* Exercise description *
Go through the listing and copy each line that has the string "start" in it.

════════════════════

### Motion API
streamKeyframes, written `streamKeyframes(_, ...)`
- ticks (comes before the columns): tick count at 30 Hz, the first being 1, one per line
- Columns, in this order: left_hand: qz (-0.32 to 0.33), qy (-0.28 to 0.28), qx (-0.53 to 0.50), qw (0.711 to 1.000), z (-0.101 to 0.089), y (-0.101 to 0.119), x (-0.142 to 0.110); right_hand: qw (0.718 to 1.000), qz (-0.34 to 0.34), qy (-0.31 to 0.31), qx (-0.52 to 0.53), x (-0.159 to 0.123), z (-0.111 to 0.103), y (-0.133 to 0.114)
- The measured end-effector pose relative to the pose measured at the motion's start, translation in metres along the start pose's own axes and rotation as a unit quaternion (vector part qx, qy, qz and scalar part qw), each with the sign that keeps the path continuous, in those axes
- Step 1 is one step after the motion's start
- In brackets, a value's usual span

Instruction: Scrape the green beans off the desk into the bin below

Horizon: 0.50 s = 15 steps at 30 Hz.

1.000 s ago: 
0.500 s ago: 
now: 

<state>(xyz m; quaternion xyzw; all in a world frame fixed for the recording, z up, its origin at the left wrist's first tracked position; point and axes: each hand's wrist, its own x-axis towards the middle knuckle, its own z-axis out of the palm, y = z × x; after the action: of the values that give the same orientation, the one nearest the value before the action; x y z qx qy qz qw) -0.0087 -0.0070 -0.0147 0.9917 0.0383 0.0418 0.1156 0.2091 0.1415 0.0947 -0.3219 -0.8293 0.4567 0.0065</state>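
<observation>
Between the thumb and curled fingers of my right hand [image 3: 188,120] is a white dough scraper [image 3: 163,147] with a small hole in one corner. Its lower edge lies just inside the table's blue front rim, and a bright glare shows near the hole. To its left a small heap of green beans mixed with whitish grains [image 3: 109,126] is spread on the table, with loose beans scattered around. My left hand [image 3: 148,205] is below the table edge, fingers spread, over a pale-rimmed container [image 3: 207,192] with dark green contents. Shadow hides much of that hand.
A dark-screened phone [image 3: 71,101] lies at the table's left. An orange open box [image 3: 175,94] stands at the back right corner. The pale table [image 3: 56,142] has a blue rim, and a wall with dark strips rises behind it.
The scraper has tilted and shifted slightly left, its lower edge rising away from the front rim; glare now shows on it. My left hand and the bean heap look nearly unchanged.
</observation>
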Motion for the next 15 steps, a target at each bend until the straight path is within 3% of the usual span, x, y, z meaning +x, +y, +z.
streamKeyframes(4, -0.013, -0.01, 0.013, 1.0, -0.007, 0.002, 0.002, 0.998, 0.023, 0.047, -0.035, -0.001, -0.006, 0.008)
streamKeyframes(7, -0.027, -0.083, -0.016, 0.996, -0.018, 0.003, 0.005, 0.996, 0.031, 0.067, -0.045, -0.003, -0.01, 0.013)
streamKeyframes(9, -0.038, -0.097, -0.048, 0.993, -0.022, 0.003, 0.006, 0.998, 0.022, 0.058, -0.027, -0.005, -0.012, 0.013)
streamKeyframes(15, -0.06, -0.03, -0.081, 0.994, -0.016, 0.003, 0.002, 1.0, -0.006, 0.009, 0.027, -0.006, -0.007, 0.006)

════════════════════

* Problem solution *
- The measured end-effector pose relative to the pose measured at the motion's start, translation in metres along the start pose's own axes and rotation as a unit quaternion (vector part qx, qy, qz and scalar part qw), each with the sign that keeps the path continuous, in those axes
- Step 1 is one step after the motion's start

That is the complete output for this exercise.